I have a list of formulae for about 2000 products. In the table the Product
Name repeats and in the rows to the right of the name are the ingredients. I
can group the data by product, leaving "x" number of blank rows to separate
one column from another.

In that 2000 products, I have maybe 8 that use the same ingredient twice;
once near the beginning, once near the end. I want to be able to identify
those 8 products.

I need some way to consider each product as a discreet group and then
evaluate that group, looking for repeats in the ingredients column. Then I
need someway to highlight or otherwise bring products of this type to my
attention.

Just in case the above was too murky, here's and example of what I'm
looking for:

Product A Step 1 Ingredient-1000
Product A Step 2 Ingredient-8000
Product A Step 3 Ingredient-9000
Product A Step 4 Ingredient-1000
Product A Step 5 Ingredient-2000

I want to spot the two additions of ingredient-1000 (in steps 1 and 4). Can
this be done? Can it be done forcing the macro (or logical argument) to
consider a single grouping of ingredients, a single product, at a time?

Thanks

Finding Duplicate Entries

I should add two comments: 1) it's not always the same ingredient that will
repeat within any given formula (the ingredient will vary from formula to
formula) and 2) the ingredient that repeats in a single formula may be used
in making 100+ products in which its use is not repeated. In other words a
simple "Find", isn't applicable.

I picture sorting by ingredients, introducing a break there, then an
argument, =IF (A2=A1, "FLAG", ""); wherein A1 through A"x" are product names
(alphebetized before inserting the break).

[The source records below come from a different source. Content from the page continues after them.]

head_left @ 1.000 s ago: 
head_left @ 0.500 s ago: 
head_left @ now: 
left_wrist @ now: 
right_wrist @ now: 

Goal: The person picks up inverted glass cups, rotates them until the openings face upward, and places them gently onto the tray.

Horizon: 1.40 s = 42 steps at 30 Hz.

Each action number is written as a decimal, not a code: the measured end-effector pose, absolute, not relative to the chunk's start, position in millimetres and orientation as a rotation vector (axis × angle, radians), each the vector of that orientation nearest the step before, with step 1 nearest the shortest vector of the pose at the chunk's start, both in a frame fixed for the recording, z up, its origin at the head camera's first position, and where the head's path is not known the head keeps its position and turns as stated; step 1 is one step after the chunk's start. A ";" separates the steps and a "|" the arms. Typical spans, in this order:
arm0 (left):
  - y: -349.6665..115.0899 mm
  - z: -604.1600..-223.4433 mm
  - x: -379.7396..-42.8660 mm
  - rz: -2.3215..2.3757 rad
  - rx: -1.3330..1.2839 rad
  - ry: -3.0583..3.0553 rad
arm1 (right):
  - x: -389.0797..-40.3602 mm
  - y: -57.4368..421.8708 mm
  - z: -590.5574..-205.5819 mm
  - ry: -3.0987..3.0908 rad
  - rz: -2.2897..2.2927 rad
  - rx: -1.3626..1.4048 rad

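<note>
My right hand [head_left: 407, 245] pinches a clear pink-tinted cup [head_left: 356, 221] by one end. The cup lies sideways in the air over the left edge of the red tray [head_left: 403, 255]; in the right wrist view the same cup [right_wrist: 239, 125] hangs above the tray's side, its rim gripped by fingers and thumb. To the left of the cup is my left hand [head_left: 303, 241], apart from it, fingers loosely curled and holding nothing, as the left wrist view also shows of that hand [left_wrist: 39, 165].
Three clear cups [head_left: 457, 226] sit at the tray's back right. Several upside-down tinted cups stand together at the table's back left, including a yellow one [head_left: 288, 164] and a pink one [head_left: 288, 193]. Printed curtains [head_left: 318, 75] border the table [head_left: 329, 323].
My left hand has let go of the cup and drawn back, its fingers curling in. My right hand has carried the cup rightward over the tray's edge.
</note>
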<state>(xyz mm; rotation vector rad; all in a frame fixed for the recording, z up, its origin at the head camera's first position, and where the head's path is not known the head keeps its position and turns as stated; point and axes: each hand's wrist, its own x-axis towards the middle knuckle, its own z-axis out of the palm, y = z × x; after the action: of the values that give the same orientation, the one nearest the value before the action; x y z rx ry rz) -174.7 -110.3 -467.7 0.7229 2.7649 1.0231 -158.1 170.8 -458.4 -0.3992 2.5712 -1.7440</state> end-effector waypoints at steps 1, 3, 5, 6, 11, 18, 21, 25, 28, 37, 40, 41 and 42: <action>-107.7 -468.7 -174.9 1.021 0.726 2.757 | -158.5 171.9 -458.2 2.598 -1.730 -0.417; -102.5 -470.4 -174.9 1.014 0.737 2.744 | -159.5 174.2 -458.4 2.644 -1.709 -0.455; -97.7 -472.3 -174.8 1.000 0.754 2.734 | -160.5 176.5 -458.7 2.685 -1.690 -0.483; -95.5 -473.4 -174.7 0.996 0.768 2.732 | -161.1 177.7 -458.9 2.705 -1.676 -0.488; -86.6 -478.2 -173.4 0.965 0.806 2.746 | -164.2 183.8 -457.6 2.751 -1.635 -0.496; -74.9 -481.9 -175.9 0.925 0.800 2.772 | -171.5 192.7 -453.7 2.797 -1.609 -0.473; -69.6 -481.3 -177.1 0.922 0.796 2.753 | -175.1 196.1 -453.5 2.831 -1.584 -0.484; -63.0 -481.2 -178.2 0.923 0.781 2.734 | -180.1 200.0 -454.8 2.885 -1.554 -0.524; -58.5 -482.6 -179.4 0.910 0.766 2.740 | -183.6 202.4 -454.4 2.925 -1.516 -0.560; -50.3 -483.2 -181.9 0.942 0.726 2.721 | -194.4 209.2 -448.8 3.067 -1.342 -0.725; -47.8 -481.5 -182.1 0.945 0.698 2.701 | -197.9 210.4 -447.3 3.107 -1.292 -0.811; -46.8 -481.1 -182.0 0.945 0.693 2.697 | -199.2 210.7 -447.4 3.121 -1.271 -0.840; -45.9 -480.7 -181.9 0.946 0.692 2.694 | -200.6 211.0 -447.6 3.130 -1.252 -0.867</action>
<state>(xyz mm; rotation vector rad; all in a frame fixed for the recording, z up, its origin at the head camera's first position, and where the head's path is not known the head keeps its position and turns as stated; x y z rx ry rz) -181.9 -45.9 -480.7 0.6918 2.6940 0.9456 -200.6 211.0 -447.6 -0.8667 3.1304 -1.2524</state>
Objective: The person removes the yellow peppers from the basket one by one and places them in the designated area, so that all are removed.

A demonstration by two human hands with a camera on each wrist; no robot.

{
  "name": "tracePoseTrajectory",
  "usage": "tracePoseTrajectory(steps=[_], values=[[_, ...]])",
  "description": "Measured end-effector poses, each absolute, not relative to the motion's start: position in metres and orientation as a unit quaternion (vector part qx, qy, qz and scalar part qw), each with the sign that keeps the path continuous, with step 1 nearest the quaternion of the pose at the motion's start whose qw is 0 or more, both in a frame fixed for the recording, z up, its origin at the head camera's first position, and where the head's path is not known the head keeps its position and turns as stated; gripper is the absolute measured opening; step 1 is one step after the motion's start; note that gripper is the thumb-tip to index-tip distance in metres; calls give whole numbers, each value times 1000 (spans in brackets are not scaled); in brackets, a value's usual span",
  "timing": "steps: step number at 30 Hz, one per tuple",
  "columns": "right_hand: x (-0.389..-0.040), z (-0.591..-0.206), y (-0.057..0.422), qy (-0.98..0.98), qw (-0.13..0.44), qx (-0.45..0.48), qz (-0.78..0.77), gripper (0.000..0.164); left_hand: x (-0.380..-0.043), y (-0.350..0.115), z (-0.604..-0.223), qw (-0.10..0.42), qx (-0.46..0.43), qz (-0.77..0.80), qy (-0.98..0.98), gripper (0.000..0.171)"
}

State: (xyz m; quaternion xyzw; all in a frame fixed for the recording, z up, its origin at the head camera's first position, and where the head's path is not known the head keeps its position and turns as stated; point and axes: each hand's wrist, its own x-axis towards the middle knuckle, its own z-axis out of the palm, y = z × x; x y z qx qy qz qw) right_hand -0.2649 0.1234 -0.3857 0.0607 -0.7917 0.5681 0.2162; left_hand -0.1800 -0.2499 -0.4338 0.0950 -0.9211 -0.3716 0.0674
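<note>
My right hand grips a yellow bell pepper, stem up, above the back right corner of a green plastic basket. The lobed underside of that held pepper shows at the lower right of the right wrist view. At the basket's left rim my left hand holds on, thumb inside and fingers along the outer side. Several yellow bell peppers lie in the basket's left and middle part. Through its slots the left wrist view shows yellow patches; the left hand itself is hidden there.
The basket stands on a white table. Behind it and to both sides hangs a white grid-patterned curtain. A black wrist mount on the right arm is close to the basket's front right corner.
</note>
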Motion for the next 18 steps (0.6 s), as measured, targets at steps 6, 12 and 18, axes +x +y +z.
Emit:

I hope someone's got a better idea. :)

"ConfusedNHouston" wrote:

I have a list of formulae for about 2000 products. In the table the Product
Name repeats and in the rows to the right of the name are the ingredients. I
can group the data by product, leaving "x" number of blank rows to separate
one column from another.

In that 2000 products, I have maybe 8 that use the same ingredient twice;
once near the beginning, once near the end. I want to be able to identify
those 8 products.

I need some way to consider each product as a discreet group and then
evaluate that group, looking for repeats in the ingredients column. Then I
need someway to highlight or otherwise bring products of this type to my
attention.

Just in case the above was too murky, here's and example of what I'm
looking for:

Product A Step 1 Ingredient-1000
Product A Step 2 Ingredient-8000
Product A Step 3 Ingredient-9000
Product A Step 4 Ingredient-1000
Product A Step 5 Ingredient-2000

I want to spot the two additions of ingredient-1000 (in steps 1 and 4). Can
this be done? Can it be done forcing the macro (or logical argument) to
consider a single grouping of ingredients, a single product, at a time?

Thanks

Finding Duplicate Entries

Venturing some thoughts ..

Assuming source data is in cols A to C, from row2 down

Product A Step 1 Ingredient-1000
Product A Step 2 Ingredient-8000
Product A Step 3 Ingredient-9000
Product A Step 4 Ingredient-1000
Product A Step 5 Ingredient-2000
etc

and you
.. want to spot the two additions of ingredient-1000 (in steps 1 and 4)

Place in D2:
=IF(SUMPRODUCT(($A$2:A2=A2)*($C$2:C2=C2)*($A$2:A2< "")*($C$2:C2<""))=2,"Dup","")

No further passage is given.